EU faces illiberal regimes on gender equality
On 25 November 2020, the European Commission published its third Gender Action Plan “An ambitious vision on gender equality and women’s empowerment for EU external action”, more commonly known as GAP III. Unsurprisingly, the document is facing pushbacks from Poland and Hungary within the Council.
At the centre of the discussions is the use of the “gender” and “gender equality” terms. Critiques against this plan illustrate the rise of a new political paradigm that fundamentally rejects what is deemed “liberal” or “post-Christian ideas”. These critical voices embody a profound rejection of women’s and particularly LGBTIQ+ rights.
EuroMed Rights has produced an analysis of the action plan and sent its recommendations to different EU stakeholders. As a network, EuroMed Rights’ main concern reflects that of many NGOs: we must counter the global backlash against women’s and LGBTIQ+ rights.
The space available for feminist and LGBTIQ+ organisations is shrinking both within and outside the EU. In its analysis, EuroMed Rights blows the whistle on new forms of “civil society” that are used by different regimes to prevent independent feminist and LGBTIQ+ organisations from working. For example, the report points out the growing number of anti-gender organisations that target all policies related to “gender ideology” while hijacking feminist and human rights concepts and using EU fora dedicated to civil society. The analysis also draws attention to government organised non-governmental organisations (GONGOs), which can serve as a human rights facade for illiberal and/or autocratic regimes.

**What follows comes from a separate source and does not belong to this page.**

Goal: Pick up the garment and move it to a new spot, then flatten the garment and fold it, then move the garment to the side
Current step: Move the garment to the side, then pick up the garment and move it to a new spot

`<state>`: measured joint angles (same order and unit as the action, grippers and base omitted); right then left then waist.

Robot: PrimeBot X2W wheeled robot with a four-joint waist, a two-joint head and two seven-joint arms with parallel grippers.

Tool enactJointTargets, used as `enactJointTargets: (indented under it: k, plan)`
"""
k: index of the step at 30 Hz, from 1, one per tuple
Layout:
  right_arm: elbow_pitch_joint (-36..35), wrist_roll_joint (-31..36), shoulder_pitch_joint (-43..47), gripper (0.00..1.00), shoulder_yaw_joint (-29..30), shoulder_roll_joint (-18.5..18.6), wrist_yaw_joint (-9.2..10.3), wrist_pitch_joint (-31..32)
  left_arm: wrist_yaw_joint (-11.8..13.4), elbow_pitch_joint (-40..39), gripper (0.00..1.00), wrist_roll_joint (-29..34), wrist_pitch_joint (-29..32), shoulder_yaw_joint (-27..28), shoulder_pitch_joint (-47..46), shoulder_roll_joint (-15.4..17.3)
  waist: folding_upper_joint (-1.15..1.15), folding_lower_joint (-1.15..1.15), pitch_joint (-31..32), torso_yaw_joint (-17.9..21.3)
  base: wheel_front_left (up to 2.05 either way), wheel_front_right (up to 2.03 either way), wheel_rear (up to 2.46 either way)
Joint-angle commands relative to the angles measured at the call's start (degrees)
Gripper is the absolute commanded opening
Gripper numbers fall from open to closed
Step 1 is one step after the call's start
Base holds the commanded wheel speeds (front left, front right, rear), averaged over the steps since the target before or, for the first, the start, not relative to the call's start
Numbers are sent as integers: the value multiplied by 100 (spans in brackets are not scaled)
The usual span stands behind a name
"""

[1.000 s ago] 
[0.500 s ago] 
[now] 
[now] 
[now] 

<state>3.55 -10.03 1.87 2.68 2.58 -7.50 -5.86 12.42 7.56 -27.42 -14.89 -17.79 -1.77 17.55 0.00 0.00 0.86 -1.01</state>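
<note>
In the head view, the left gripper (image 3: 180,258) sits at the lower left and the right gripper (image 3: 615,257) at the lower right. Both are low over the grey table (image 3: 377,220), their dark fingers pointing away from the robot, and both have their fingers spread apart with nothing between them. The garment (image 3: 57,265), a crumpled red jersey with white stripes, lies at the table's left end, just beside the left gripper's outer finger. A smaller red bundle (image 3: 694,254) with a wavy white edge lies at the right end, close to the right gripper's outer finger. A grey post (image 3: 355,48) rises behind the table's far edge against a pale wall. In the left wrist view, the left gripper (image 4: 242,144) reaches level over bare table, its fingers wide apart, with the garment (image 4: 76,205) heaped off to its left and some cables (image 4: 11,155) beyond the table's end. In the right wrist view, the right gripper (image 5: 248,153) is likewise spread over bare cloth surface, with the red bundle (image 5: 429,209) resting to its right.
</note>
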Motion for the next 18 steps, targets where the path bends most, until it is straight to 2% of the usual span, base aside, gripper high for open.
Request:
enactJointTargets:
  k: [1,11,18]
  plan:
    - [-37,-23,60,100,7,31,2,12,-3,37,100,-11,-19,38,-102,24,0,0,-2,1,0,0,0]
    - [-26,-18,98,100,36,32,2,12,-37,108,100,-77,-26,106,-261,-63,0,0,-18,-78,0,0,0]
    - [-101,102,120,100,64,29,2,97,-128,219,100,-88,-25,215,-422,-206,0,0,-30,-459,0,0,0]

The EU needs to establish strong criteria to avoid the participation of anti-gender organisations or GONGOs over feminist organisations. What we see at the level of the European Council is an illustration of a strong new political force that is resolutely against the idea of gender equality. The EU should realise that these regimes will not disappear tomorrow. It must take on a preventive approach, strategising to counteract – in a meaningful and sustainable way – illiberal ideologies and their relation to gender issues. Only then will feminist and LGBTIQ+ organisations be enabled to work safely.